If you asked me ten years ago what my life would be like today, my 15 year old self would be completely off point. Ten years ago, the age "25" sounded SO old and SO far away. Ten years ago, I probably would have said I would be married, have kids, own a huge house, and a vacation home on the beach. It's funny how unrealistic we think, isn't it? I mean I wouldn't mind a mansion and beach house or anything, but come on, those things just don't happen to most twenty-somethings. I never would have thought that I would be in this awkward transition phase, lost, but somehow with a plan, and 100% content. I never thought I would've gone to grad school, or not even want to think of the marriage and kids topic yet.
I think the biggest thing of all is that ten years ago, I felt like ten years forward would've had me being so old, but yet I actually feel so young. It's like I'm torn between being a twenty-something that still wants to party like it's college some days and the pressure to be professional, career, and family focused because that's what you're supposed to do after college. Or at least that's what I assume. But then again there's no rule book to life telling you how your supposed to behave at every age point, so there's that.
Life is just weird and time flies. I find myself living moments thinking "oh that's cool, I'll have that one day or I'll do that one day" but when the time comes, it's not yet the right time. It makes me wonder will I ever be ready? If ten years ago I thought I would be "old" and have kids, but now that the time has come and I still feel like being my old freshman self riding the drunk bus to Tiger Land at times, then what the hell will life be like another 10 years from now? Who knows.
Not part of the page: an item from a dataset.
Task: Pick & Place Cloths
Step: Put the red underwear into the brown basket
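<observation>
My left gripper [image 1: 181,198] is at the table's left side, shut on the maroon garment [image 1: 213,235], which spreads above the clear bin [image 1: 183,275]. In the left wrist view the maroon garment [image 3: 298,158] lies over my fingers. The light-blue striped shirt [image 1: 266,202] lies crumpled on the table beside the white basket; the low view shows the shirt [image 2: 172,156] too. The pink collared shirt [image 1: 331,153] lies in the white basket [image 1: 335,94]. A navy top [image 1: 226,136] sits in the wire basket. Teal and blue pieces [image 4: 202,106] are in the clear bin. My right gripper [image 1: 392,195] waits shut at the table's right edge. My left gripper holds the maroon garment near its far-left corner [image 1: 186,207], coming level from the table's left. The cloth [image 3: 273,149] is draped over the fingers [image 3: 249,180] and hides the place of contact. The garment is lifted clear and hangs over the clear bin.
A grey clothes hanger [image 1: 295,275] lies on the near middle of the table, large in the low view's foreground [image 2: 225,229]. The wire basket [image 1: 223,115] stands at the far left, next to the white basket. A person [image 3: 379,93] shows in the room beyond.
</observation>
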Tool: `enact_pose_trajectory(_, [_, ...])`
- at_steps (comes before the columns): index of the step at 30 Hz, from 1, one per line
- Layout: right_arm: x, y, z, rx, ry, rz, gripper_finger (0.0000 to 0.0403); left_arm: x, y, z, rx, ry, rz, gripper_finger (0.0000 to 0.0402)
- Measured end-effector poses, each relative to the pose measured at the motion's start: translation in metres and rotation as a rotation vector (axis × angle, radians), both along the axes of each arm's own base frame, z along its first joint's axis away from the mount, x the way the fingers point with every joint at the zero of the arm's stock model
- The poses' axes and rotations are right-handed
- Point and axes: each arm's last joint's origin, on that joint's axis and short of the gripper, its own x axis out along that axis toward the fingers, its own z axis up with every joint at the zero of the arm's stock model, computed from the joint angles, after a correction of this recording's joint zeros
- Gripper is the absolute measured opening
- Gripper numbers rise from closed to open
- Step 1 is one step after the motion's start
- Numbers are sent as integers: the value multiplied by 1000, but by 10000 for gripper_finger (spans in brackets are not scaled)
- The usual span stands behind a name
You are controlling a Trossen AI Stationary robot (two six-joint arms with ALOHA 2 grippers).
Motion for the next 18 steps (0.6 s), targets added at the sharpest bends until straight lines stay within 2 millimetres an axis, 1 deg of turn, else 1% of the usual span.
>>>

I guess my point to all this (because I'm pretty sure I probably lost most of you with my scattered brain by now) is that in a current moment, we feel like something's a good idea, just not for right now. We get comfortable with our identity and think that's who we will be, forever (a high school kid, a college student, etc) but in reality, the roller coaster of life keeps going, and going very quickly might I add, and holy shit time has flown. It's easier to say not now, but one day. But then before you know it, that time arrives much quicker than you thought.
So self, please get it together! I accept the fact that 25 is realistic, but 35!? At 35, I better have that vacation home waiting for me! And my own boutique. And poodles and golden doodles running crazy around my house!